I generally share that opinion to a point; orbital nuking a city is that point. Scarlet has also proven to me that she is never ‘helpless’. You have to respect her enough to know that, even as she’s kneeling in a pool of her own blood, she’s still a deadly opponent that can take your head off if your approach her carelessly. Given that she starts chucking grenades at you as soon as you get close to her I don’t think striking her down is any different than the hundreds of enemies you would have had to strike down to get to her in the first place.
She quite clearly wanted to go to jail as that was another step in her plan. You can tell it in the way she mocks you as she brings up what she assumes is the next course of action. Killing her was the only decent solution.

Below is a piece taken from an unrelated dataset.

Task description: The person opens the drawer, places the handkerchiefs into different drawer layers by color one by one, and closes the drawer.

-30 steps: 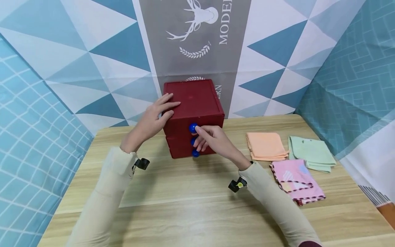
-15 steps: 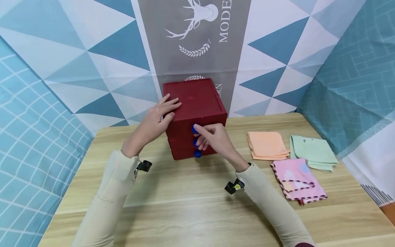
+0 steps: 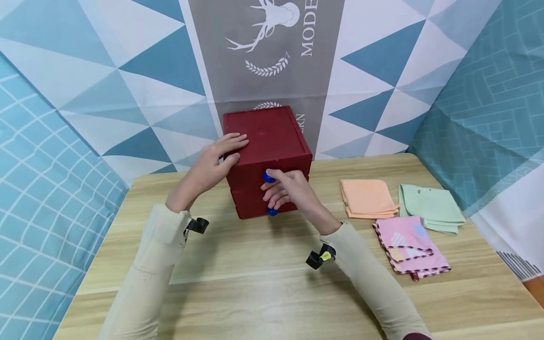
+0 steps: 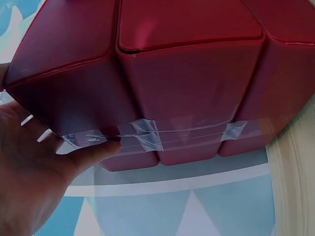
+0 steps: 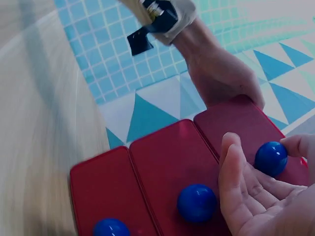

You’ve been slashing and hacking your way through charr, mole-men, and aether-soldiers for the past week and now you’re having a moral dilemma about killing the chick that routinely drops orbital nukes on peaceful cities?
Personally, I felt like a pretty big kitten ed hero these last couple of events~
You can turn down how many people load up on your screen. You can also turn off their nameplates if they aren’t on your screen. Do these two things and visibility is mostly restored.